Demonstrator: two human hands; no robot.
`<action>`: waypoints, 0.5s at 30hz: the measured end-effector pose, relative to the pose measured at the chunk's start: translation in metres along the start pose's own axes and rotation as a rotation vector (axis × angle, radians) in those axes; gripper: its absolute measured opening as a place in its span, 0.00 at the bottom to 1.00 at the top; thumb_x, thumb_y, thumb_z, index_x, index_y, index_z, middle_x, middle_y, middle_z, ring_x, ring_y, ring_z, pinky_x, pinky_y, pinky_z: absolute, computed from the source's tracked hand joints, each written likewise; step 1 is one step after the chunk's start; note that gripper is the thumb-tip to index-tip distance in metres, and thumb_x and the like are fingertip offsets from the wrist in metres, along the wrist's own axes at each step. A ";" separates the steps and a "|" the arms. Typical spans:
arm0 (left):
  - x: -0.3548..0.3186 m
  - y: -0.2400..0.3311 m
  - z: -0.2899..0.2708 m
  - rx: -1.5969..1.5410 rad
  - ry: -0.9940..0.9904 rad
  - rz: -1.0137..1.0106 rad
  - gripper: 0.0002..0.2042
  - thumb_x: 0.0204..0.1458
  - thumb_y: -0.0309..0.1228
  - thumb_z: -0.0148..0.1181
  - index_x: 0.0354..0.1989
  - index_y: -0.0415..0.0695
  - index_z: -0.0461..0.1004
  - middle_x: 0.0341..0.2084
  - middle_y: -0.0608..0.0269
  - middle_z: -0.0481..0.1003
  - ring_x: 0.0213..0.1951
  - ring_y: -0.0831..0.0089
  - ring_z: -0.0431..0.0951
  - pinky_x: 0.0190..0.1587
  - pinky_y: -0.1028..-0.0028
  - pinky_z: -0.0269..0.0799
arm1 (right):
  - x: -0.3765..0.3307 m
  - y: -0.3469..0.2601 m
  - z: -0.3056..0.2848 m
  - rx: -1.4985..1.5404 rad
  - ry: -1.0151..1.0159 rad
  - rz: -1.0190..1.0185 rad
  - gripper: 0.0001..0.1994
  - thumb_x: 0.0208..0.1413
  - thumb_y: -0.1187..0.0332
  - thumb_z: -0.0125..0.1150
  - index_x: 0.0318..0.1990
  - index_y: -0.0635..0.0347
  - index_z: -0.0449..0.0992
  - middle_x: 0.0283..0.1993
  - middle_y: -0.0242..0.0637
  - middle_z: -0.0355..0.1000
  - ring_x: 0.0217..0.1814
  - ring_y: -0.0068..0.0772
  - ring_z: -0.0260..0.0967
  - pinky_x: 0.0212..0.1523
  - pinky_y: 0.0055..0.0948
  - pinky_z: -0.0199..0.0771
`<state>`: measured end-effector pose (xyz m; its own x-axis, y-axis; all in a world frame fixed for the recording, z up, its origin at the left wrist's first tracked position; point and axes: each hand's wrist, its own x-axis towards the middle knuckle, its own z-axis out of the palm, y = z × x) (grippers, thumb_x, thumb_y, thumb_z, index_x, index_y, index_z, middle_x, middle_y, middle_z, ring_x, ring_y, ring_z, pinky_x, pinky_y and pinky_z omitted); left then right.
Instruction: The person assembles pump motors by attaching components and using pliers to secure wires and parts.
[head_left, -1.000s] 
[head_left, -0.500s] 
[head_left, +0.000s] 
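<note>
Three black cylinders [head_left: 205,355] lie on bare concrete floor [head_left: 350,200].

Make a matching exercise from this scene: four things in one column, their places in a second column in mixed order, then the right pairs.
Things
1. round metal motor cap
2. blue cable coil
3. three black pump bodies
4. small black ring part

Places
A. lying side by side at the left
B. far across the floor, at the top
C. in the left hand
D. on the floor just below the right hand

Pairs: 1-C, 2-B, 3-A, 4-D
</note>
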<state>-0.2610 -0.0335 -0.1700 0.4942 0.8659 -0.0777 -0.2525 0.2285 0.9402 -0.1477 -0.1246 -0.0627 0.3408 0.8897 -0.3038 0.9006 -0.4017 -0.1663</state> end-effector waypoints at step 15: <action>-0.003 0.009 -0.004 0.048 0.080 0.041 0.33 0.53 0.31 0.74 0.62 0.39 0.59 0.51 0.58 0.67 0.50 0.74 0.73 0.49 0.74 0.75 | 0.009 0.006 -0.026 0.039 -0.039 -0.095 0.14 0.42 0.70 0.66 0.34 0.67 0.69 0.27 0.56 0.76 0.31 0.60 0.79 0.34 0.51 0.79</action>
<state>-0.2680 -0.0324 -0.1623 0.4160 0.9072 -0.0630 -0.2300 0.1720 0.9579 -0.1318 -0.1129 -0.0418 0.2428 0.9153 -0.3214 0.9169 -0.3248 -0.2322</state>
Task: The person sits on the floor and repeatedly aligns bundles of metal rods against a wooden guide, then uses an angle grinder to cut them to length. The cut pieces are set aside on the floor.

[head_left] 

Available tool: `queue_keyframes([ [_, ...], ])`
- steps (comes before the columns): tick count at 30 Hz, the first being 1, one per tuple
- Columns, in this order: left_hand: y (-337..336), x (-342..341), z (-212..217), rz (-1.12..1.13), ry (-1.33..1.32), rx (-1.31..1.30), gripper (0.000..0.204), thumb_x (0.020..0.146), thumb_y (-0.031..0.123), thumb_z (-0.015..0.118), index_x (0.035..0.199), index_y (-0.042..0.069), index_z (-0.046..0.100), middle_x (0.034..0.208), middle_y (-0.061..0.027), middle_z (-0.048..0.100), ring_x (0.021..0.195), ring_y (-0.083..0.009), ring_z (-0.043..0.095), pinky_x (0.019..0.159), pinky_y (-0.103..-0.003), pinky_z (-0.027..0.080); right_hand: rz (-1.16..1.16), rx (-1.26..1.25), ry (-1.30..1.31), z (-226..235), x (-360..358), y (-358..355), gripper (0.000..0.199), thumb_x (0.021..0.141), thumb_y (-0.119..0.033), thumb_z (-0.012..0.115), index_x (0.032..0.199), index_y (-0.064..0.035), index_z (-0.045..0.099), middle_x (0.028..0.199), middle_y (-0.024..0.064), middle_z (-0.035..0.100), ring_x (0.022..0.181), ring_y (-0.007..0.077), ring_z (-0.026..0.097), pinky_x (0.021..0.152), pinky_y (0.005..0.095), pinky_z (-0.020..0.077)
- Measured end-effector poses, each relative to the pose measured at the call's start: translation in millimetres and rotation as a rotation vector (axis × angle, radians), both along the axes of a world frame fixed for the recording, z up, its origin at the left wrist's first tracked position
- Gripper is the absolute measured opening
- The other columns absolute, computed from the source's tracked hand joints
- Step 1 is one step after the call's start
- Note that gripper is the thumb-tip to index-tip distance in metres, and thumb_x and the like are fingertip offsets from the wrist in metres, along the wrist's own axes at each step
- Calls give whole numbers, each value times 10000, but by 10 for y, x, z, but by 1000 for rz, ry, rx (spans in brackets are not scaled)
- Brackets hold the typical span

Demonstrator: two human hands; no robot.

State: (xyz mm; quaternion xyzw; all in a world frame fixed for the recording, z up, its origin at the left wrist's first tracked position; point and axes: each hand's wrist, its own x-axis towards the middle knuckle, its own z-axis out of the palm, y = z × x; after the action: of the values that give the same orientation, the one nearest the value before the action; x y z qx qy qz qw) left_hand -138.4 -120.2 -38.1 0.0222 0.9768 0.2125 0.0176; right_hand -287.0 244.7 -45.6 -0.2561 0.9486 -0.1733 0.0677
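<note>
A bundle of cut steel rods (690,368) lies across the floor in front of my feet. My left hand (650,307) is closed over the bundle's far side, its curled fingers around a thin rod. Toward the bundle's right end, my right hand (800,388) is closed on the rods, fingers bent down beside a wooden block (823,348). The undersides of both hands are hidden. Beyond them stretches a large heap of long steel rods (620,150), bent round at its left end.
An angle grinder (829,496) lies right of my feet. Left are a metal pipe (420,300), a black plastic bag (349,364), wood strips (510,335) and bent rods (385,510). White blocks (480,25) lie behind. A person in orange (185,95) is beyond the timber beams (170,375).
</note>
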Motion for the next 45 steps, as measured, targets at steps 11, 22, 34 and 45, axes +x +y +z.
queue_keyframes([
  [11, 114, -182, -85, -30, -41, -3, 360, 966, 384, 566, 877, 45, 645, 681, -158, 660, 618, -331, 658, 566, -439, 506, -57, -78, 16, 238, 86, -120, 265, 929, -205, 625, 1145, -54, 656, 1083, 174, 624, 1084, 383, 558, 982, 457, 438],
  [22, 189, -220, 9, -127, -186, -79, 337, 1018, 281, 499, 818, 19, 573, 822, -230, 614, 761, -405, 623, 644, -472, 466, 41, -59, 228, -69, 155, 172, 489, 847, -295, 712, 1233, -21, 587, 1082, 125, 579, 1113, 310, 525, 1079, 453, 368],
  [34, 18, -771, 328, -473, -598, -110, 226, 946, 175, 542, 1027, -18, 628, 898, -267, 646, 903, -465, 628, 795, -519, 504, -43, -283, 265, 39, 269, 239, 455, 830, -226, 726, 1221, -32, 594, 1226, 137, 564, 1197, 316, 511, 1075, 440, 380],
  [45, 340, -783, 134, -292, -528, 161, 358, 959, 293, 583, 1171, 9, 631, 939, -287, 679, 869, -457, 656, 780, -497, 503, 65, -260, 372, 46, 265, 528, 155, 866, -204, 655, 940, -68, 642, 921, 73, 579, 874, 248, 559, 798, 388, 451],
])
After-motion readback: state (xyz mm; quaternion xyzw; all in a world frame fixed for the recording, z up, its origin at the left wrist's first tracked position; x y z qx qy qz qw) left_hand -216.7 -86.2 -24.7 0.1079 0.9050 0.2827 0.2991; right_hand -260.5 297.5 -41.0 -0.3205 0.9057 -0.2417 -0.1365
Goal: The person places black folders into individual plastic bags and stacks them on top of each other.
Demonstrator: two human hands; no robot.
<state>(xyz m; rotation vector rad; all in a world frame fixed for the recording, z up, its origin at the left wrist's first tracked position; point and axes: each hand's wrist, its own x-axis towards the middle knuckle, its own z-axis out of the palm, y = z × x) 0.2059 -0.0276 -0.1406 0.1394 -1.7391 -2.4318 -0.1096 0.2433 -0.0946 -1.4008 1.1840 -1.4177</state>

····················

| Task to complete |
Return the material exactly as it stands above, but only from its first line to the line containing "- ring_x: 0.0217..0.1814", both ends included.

| Response area |
Demonstrator: two human hands; no robot.
`<action>`: waypoints, 0.5s at 30hz: the measured end-effector pose, relative to the pose measured at the chunk's start: translation in metres along the start pose's own axes and rotation as a rotation vector (axis × angle, radians) in those axes; gripper: its absolute measured opening as a place in its span, 0.00 at the bottom to 1.00 at the top; thumb_x, thumb_y, thumb_z, index_x, index_y, index_z, middle_x, middle_y, middle_z, ring_x, ring_y, ring_z, pinky_x, pinky_y, pinky_z: absolute, computed from the source's tracked hand joints, each written likewise; step 1 is one step after the chunk's start; note that gripper is the thumb-tip to index-tip distance in metres, and thumb_x and the like are fingertip offsets from the wrist in metres, along the wrist's own axes at each step. A ";" separates the steps and a "|" the arms. Typical spans:
arm0 (left):
  - x: -0.3548..0.3186 m
  - y: -0.2400..0.3311 m
  - z: -0.2899..0.2708 m
  - rx: -1.5969..1.5410 rad
  - ry: -0.9940..0.9904 rad
  - rz: -1.0137..1.0106 rad
  - gripper: 0.0002..0.2042
  - thumb_x: 0.0204..0.1458
  - thumb_y: -0.0309..0.1228
  - thumb_z: -0.0148..0.1181
  - index_x: 0.0354..0.1989
  - index_y: -0.0415..0.0695
  - index_z: -0.0461..0.1004
  - middle_x: 0.0341..0.2084
  - middle_y: -0.0608..0.0269
  - middle_z: -0.0481..0.1003
  - ring_x: 0.0213..0.1951
  - ring_y: -0.0831..0.0089
  - ring_z: -0.0431..0.0951
  - pinky_x: 0.0190..0.1587
  - pinky_y: -0.1028..-0.0028
  - pinky_z: -0.0269..0.0799
arm1 (right):
  - x: -0.3765..0.3307 m
  - y: -0.3469..0.2601 m
  - z: -0.3056..0.2848 m
  - rx: -1.4985..1.5404 rad
  - ry: -1.0151..1.0159 rad
  - rz: -1.0190..1.0185 rad
  - gripper: 0.0001..0.1994
  - thumb_x: 0.0208..0.1413
  - thumb_y: -0.1187..0.0332
  - thumb_z: -0.0125..0.1150
  - index_x: 0.0318..0.1990
  - index_y: -0.0635..0.0347
  - index_z: -0.0449..0.0992
  - middle_x: 0.0283..0.1993
  - middle_y: -0.0242..0.0637
  - middle_z: -0.0355..0.1000
  - ring_x: 0.0217..0.1814

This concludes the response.